Why is it so difficult to remember the good stuff while we let all the negativity hang around like tiny grease spots on a tie? The more attention we pay them, the bigger they seem to grow.
My wife, Lori, and I write in our thankful journals almost every morning. I was giving her a blank stare the other day when she asked me to share my list.
“Who was that person who said something nice to me the other day?” I asked, because I couldn’t remember.
Squinting her eyes in my direction, she pondered and couldn’t recall who it was, either.
Frustrated with our mutual memory lapse, she grabbed my thankful journal and thumbed through the pages.
“I know you wrote it in your thankful journal,” she said, “because you shared it with me.”
In less than a minute, she had found not one but four entries about people who had thanked me for something I had said or done.
“I’ll bet if someone had said something critical about me, I would have had no trouble remembering that,” I commented after Lori read my positive entries from days ago.
Why is that? Why are we like that?
Nine people can give us the thumbs up on a new outfit, but then one person stares up and down at us and walks away with the comment, “It’s just not my style.”
What do we do? We spend the rest of the day wondering if we should sneak home and change clothes.
We tend to have what psychologists call a negative memory bias.
According to Laura Carstensen, a psychology professor at Stanford University, it has to do with our history of survival. “Many psychologists think that this has evolutionary roots; that is: It’s more important for people, for survival, to notice the lion in the brush than it is to notice the beautiful flower that’s growing on the other side of the way,” Carstensen said, in The Washington Post.
Another researcher attributes it to how our brains are wired: “The brain handles positive and negative information in different hemispheres,” said Professor Clifford Nass, who teaches communication at Stanford University. “Negative emotions generally involve more thinking, and the information is processed more thoroughly than positive ones,” he noted in The New York Times. Thus, we tend to ruminate more about unpleasant events.

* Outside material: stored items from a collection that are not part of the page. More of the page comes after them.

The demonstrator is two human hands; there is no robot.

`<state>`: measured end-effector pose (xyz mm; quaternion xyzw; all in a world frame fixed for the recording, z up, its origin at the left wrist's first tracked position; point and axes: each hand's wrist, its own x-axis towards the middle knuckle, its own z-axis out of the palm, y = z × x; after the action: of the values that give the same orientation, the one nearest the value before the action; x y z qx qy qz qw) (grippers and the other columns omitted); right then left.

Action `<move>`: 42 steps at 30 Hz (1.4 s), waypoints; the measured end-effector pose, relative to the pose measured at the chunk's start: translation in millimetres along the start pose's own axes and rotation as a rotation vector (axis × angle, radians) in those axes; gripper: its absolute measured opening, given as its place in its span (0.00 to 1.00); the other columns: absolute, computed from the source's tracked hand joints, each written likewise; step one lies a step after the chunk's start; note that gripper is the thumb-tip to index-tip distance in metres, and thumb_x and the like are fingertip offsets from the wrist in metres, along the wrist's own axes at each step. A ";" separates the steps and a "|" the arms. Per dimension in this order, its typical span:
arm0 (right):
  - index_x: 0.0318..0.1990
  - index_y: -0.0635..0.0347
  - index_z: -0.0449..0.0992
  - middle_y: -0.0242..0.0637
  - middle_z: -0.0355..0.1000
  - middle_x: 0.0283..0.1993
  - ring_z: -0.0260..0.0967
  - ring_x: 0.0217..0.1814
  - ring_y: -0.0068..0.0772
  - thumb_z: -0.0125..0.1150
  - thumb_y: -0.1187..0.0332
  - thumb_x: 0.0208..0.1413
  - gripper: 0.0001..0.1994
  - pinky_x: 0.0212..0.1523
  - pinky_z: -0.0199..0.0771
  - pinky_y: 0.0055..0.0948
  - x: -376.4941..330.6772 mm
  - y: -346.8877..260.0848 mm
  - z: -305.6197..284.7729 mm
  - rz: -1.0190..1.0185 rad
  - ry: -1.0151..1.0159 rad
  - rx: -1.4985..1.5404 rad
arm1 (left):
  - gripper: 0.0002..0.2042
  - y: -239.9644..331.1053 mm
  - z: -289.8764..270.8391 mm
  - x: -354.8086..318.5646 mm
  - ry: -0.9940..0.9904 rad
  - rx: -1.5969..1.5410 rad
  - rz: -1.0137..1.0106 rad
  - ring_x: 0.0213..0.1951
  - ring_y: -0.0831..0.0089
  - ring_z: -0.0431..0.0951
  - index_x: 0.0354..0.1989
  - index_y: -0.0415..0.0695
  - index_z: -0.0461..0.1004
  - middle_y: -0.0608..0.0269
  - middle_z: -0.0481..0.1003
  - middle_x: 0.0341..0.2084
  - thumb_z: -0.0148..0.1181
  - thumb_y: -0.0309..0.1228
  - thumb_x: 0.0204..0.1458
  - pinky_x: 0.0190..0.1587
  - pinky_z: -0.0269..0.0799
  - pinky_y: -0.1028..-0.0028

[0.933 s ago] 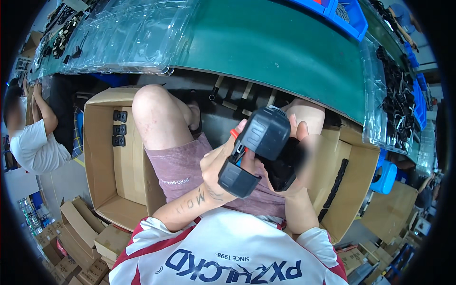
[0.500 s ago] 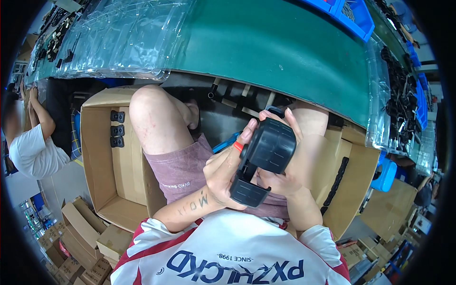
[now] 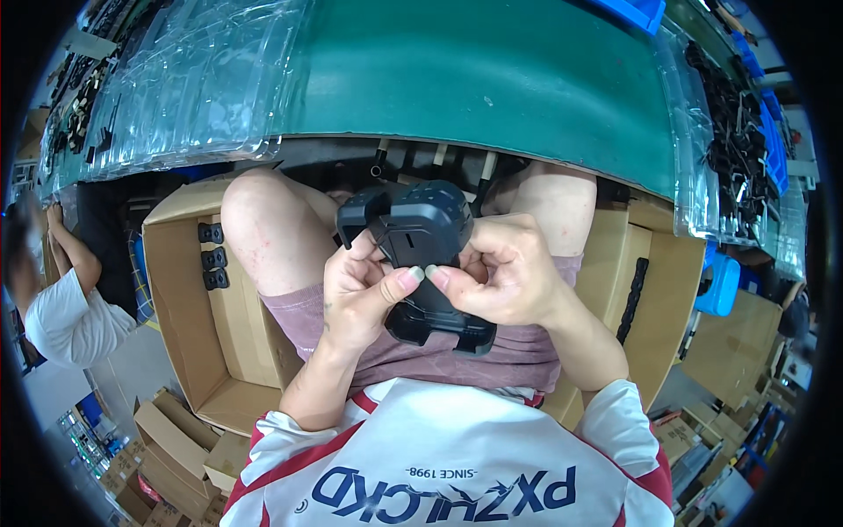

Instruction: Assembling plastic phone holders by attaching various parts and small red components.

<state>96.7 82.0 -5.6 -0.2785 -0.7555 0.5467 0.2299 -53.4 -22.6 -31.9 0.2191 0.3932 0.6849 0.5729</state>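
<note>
Between my knees I hold a black plastic phone holder (image 3: 426, 228) with both hands. Wide curved jaws form its far and near ends, and a narrow slot marks its middle block. My left hand (image 3: 360, 299) grips it from the left, fingers curled behind and thumb on the central part. From the other side my right hand (image 3: 514, 272) does the same, its thumb tip close beside the left one. The curled fingers partly hide the holder's underside.
Ahead lies a green work table (image 3: 483, 79) with clear plastic trays (image 3: 202, 70) on its left. Open cardboard boxes flank my legs: black parts (image 3: 213, 256) lie in the left box (image 3: 189, 351), a black strip (image 3: 634, 299) in the right one. Far left, a person (image 3: 75, 307) sits.
The phone holder has turned and shifted left, its slotted middle now facing up. Both thumbs have come together on its middle. A red bit and blue strip near my left hand no longer show.
</note>
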 end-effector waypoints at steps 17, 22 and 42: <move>0.31 0.63 0.71 0.38 0.72 0.34 0.66 0.32 0.30 0.66 0.76 0.39 0.11 0.38 0.66 0.25 0.8 11.9 20.0 -0.182 0.389 0.306 | 0.15 4.6 15.9 9.0 -0.002 0.337 0.143 0.35 0.75 0.71 0.44 0.38 0.71 0.59 0.71 0.36 0.57 0.17 0.45 0.40 0.67 0.80; 0.36 0.64 0.72 0.42 0.72 0.41 0.69 0.42 0.35 0.65 0.77 0.39 0.13 0.45 0.68 0.30 3.2 10.7 32.3 -0.369 0.461 0.427 | 0.16 -17.9 28.8 21.3 -0.031 0.276 0.445 0.44 0.70 0.70 0.43 0.39 0.71 0.57 0.67 0.43 0.56 0.16 0.43 0.48 0.66 0.74; 0.67 0.64 0.46 0.53 0.54 0.64 0.60 0.58 0.42 0.56 0.72 0.51 0.36 0.57 0.62 0.35 4.2 8.4 29.4 0.140 0.199 0.689 | 0.41 -7.5 16.2 8.3 -0.163 0.048 0.045 0.31 0.68 0.73 0.67 0.46 0.40 0.51 0.67 0.44 0.53 0.17 0.43 0.33 0.72 0.76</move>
<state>75.9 66.4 -22.1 -0.2876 -0.4800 0.7537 0.3447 -38.7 -9.7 -29.5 0.2966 0.3566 0.6680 0.5819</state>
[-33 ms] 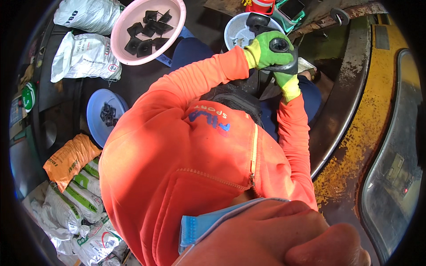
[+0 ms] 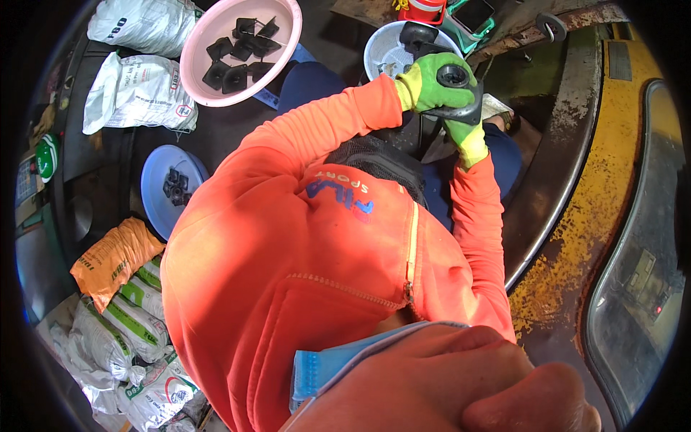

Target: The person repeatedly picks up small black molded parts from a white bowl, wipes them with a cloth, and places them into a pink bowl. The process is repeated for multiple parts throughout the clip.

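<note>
A black moulded part (image 2: 466, 109) with a round collar is between my two hands, near the top of the view right of centre. My left hand (image 2: 426, 81), in a green and yellow glove, lies over it with fingers bent round the collar. From below, my right hand (image 2: 468, 137) grips the same part in a matching glove; its fingertips are hidden behind the part. Just beyond my left hand stands a light blue perforated basket (image 2: 383, 52) with another black part (image 2: 419, 34) in it.
A pink basin (image 2: 194, 79) holds several black parts. Further left, a blue basin (image 2: 155, 205) has smaller dark pieces. Sacks (image 2: 140, 93) are stacked along the left side. A red container (image 2: 421, 10) stands beyond the basket. A rusty yellow machine frame (image 2: 576, 252) borders my right.
</note>
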Tool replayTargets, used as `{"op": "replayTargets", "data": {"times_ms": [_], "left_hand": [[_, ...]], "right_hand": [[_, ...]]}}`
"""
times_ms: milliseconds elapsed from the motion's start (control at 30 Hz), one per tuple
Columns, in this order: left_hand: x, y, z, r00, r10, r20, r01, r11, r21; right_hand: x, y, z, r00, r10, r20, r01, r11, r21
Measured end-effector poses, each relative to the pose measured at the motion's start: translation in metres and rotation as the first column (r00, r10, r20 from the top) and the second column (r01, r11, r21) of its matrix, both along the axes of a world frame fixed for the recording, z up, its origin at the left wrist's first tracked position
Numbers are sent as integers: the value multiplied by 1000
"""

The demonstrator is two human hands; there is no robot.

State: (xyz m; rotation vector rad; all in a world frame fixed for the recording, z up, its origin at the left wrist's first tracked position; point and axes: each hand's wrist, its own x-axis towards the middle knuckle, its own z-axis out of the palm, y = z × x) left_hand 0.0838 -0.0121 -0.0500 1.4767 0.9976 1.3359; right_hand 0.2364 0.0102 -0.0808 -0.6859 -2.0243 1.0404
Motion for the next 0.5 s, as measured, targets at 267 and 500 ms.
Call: {"op": "replayTargets", "data": {"times_ms": [267, 500], "left_hand": [[-43, 29, 0, 779, -626, -33, 624, 779, -57], [-39, 31, 12, 927, -353, -128, 341, 934, -110]], "right_hand": [[-3, -28, 10, 918, -99, -384, -285, 508, -813], [-11, 10, -16, 958, -273, 82, 252, 946, 206]]}}
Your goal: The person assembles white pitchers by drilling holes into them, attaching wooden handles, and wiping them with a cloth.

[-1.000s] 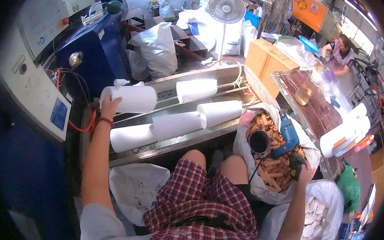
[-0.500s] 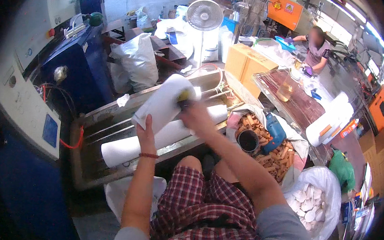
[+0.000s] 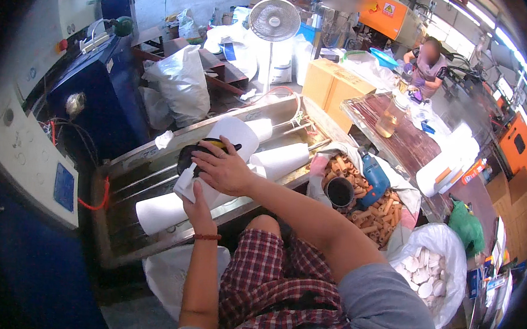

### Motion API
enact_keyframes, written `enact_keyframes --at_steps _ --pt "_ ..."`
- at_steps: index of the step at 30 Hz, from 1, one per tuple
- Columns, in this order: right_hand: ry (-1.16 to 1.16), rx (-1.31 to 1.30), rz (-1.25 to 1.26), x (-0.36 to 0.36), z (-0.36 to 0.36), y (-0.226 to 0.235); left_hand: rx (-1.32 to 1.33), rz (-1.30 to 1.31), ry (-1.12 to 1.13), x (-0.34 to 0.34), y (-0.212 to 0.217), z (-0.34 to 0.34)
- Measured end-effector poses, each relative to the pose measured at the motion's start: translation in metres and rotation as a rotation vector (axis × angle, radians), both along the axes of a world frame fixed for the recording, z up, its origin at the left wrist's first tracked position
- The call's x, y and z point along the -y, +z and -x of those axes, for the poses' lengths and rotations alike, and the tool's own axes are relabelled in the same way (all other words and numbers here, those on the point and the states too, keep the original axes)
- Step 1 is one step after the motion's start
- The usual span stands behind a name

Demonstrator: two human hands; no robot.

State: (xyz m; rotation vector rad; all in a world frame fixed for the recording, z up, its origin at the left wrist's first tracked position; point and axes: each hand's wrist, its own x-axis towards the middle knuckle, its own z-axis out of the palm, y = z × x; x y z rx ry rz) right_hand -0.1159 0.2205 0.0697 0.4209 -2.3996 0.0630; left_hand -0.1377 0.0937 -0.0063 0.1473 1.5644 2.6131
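A thick white cylinder (image 3: 236,133) lies slantwise over a wooden trough (image 3: 119,249), its near part covered by my hands. At its near end my left hand (image 3: 200,212) is closed, fingers mostly hidden, seemingly supporting it. Just above that thumb is a small white piece (image 3: 187,182) with a narrow tip; whether it belongs to the cylinder I cannot tell. My right hand (image 3: 227,169) spreads its fingers over a round black thing (image 3: 187,155) with a yellow part, gripping it against the cylinder. Another white cylinder (image 3: 158,214) rests in the trough below.
Right of the trough, a sack of brownish tubes (image 3: 374,222) holds a blue power drill (image 3: 374,180) and a dark cup (image 3: 339,192). White discs fill a bag (image 3: 425,277). Beyond are cardboard boxes (image 3: 334,87), a fan (image 3: 275,20) and a co-worker (image 3: 429,69) at a table (image 3: 369,110).
My right hand has moved from the cylinder's far part to its near end with the black and yellow thing. The cylinder has tilted lower. The co-worker's hands have come together.
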Motion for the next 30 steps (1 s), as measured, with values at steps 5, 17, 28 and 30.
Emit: enact_keyframes --at_steps 5,17,28,30 --pt "-0.494 -0.031 0.118 -0.043 -0.015 0.013 -0.022 0.076 -0.045 -0.004 0.015 -0.019" --pt "-0.734 -0.202 0.326 -0.099 -0.139 0.009 0.056 0.012 -0.378 -0.033 0.037 -0.099" --pt "-0.944 -0.299 0.680 -0.157 -0.336 -0.034 -0.054 0.203 -0.582 0.010 0.035 -0.129" --pt "-0.976 0.223 0.524 -0.166 -0.384 -0.052 0.253 0.198 -0.583 0.037 0.058 -0.137"
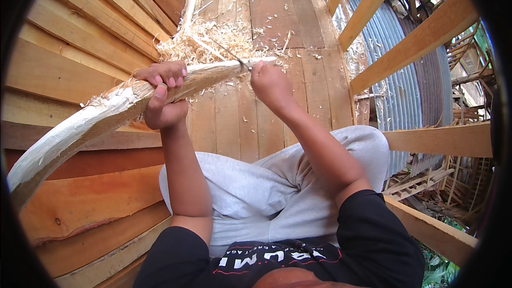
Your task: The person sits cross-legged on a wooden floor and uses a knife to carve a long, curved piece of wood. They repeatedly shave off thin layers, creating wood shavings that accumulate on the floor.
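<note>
A long, pale, partly shaved wooden pole (101,109) runs from the lower left up to the middle, its narrow end pointing right. My left hand (164,93) is wrapped round it, fingers over the top and thumb on the near side. Near the narrow end, my right hand (271,85) is closed on what looks like a thin-bladed knife. Its narrow dark blade (230,53) slants up and left across the pole; the handle is hidden in the fist. A pale strip of wood (209,46) lies beside the blade.
Curly wood shavings (213,29) heap behind the pole on the plank floor (277,8). A plank wall (69,69) rises on the left. Wooden railing posts (416,37) stand at right, with corrugated metal sheets (392,69) beyond. My crossed legs (240,186) are below my hands.
</note>
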Tool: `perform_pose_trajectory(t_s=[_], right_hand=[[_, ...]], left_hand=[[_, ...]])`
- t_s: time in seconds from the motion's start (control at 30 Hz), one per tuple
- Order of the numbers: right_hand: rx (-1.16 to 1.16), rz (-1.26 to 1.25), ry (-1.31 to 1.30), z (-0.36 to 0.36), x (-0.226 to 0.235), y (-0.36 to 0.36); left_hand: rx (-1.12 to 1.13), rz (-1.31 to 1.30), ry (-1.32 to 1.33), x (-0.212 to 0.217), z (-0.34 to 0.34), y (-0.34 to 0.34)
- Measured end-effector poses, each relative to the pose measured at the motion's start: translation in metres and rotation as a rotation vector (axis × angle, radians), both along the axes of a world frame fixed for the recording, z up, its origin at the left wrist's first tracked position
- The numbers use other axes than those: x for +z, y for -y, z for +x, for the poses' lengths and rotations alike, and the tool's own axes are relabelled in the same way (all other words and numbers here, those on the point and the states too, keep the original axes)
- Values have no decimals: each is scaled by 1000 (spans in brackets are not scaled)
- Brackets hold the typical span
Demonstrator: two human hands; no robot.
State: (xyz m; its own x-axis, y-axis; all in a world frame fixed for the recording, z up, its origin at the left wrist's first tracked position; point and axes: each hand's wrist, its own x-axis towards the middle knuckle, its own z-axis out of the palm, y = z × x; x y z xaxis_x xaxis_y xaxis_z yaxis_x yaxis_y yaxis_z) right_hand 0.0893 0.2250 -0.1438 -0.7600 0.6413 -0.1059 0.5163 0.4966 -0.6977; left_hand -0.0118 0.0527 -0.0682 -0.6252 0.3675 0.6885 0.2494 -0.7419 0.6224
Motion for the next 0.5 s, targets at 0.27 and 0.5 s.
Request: perform_pose_trajectory(t_s=[0.27, 0.5], right_hand=[[-27, -9, -64, -11, -37, -32], [102, 73, -20, -2, 27, 11]], left_hand=[[-16, -8, -27, 5, 4, -7], [-38, 25, -72, 4, 2, 1]])
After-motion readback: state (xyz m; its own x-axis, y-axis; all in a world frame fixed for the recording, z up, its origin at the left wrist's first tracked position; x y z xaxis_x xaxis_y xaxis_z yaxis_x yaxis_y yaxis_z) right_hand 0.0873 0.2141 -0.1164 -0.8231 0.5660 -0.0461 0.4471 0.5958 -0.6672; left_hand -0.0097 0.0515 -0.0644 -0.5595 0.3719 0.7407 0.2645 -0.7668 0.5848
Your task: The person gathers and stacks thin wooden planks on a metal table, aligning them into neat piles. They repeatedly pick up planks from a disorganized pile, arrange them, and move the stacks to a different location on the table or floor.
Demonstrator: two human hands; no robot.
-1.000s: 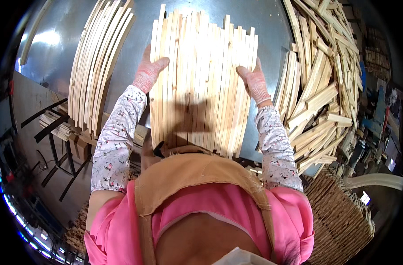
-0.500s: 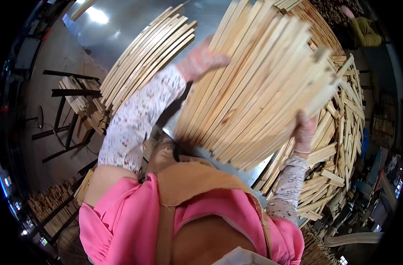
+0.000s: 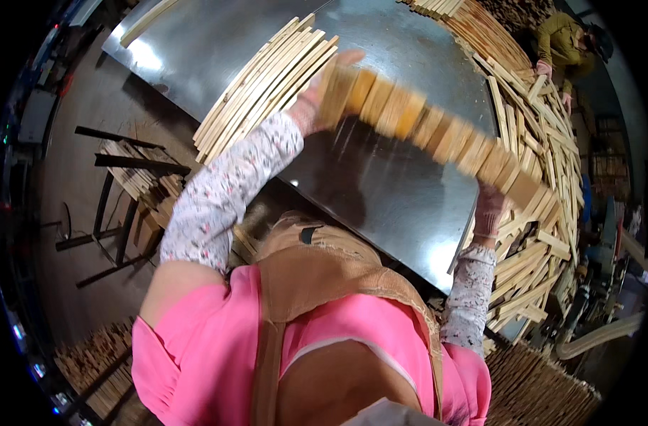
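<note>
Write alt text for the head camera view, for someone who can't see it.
Seen from above, a person in a pink top and tan apron grips a row of pale wooden slats between the left hand and right hand, end-on over a shiny grey metal table. More loose slats lie on the left, and a big heap of slats on the right.

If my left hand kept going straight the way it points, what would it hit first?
Probably nothing but the bundle of slats it already grips; the left hand points up-right over the bare metal table. Depth is unclear.
</note>
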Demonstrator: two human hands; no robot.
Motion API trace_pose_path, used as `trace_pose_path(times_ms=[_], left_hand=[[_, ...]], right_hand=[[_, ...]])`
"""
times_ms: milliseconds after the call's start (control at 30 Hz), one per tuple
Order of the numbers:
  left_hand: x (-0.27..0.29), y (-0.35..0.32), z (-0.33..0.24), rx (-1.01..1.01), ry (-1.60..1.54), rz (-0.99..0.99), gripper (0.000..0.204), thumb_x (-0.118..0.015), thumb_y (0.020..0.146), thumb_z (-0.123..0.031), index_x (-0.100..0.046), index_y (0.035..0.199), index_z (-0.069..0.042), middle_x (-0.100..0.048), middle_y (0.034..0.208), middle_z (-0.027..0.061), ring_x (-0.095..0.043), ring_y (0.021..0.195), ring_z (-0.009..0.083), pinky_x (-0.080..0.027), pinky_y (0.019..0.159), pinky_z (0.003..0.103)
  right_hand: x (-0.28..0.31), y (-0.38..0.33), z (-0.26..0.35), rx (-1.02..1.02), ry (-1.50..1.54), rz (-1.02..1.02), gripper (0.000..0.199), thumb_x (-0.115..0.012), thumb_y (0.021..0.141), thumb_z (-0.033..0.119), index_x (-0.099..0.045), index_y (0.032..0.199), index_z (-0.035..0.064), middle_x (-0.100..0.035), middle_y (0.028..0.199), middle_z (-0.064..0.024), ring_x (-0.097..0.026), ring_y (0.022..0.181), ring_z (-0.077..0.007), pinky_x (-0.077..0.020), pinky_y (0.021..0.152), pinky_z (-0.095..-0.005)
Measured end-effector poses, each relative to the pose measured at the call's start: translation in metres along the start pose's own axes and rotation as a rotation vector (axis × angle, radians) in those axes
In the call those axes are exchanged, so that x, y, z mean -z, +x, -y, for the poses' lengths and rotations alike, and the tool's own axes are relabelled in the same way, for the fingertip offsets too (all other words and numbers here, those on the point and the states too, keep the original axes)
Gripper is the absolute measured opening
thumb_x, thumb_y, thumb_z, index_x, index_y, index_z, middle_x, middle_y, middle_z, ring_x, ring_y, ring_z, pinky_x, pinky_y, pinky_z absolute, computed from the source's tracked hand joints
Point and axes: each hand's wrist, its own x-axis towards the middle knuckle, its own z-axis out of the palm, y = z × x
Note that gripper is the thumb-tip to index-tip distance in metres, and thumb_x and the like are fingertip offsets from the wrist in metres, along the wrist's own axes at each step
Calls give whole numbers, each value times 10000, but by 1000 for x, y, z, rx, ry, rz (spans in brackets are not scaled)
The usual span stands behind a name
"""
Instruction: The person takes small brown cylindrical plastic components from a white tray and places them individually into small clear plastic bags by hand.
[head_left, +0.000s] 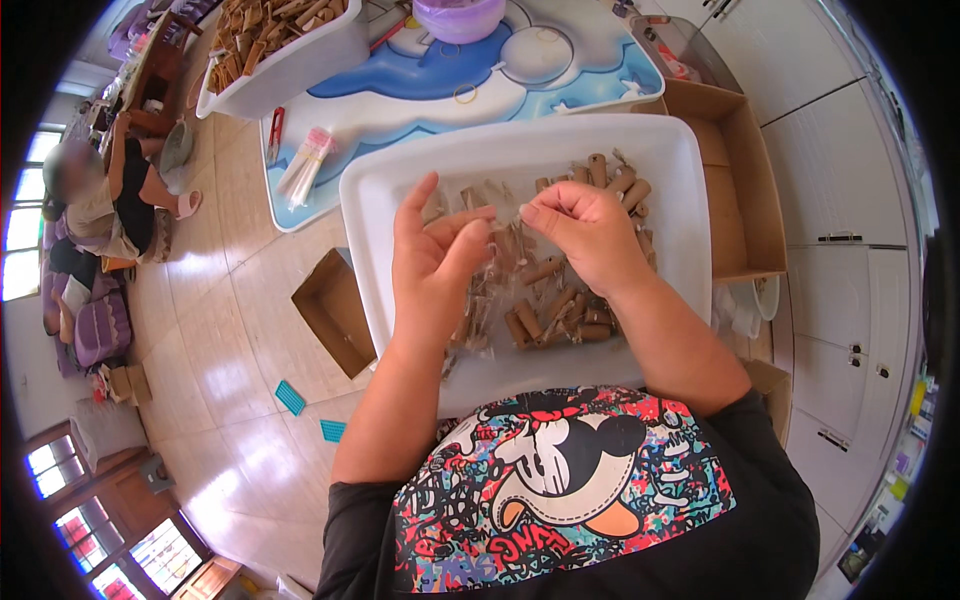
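My left hand (437, 245) is over the white tub (358, 220), its index finger raised and its thumb and another finger nearly together. My right hand (595, 232) faces it a short way off, thumb and fingertips pinched. Whatever is between the fingertips of either hand is too small or too clear to make out. Below them in the tub lie several short brown rolls (543, 270), cylinder-shaped. Clear plastic wrapping (482, 325) shows among the rolls, mostly on the left side of the pile. My hands hide part of the pile.
Beyond the tub is a blue-and-white table (440, 85) with a white bin (300, 75) of brown pieces, a purple bowl (460, 18), a red cutter (275, 135) and a packet of sticks (305, 165). Cardboard boxes (335, 315) flank the tub. Another person (110, 195) sits far left.
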Motion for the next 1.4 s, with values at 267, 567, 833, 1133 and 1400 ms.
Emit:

Being overly tuned to negative statements will eventually lead us into the land of imaginary criticisms—a dangerous place where we pre-play critical comments and experience rejection when it’s not there.
I like what Anthony Hopkins said about how he avoids that trip into the imaginary land of critical conversation: “My philosophy is: It’s none of my business what people say of me and think of me. I am what I am, and I do what I do. I expect nothing and accept everything. And it makes life so much easier.”
While I admire his philosophy, how do we do as he does?
For me, it comes as I focus on what I am thankful for, which leaves less room for the negative. Negativity expands to fill up space in my mind.
So, I must be intentional about it, or I’ll invariably drift into the dark side. Maybe that’s why the Bible mentions gratitude at least 157 times. Most of us need a reminder. So, I make sure I recite Psalm 95 to myself early in the day. I love verse 2, “Let us come into his presence with thanksgiving.” I want to stay in God’s presence from morning until night with a sense of gratitude.
Releasing the negative doesn’t mean ignoring it. I won’t pretend the lion isn’t real, should there be one in my life, but I don’t want to forget the daffodils and Azaleas either.
Come to think of it, that will be one of my entries in my thankful journal for tonight: those beautiful Azaleas I saw on my afternoon walk today.
Now, that’s something I’ll remember to share with Lori tomorrow morning.